Retype each line of the material below word for word; pictures stay out.

DATA SHOWN ::
####

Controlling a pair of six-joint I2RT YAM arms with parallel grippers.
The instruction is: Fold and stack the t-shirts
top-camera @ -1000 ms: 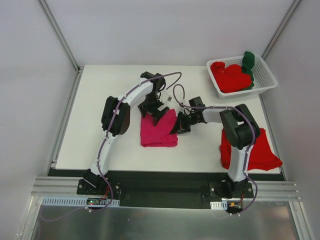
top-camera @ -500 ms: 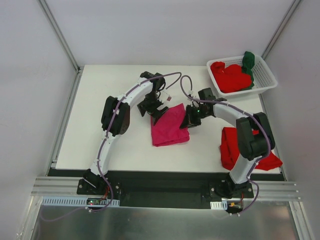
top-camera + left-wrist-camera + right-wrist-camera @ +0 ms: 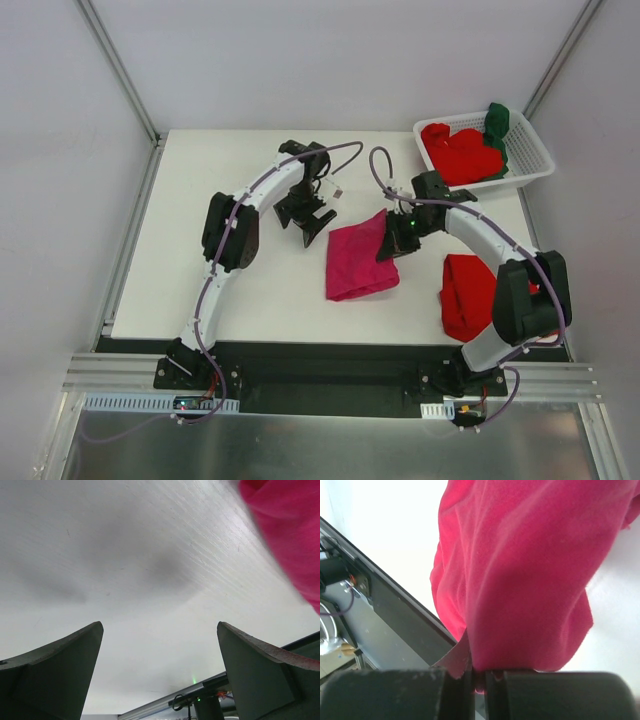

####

TASK SOLUTION ::
Controlling a pair of six-joint I2RT YAM arms with parallel grippers.
The instruction is: Fold and stack the t-shirts
top-camera @ -1000 ms: 
top-camera @ -500 ms: 
top-camera + left-wrist-camera + right-wrist-camera @ +0 ms: 

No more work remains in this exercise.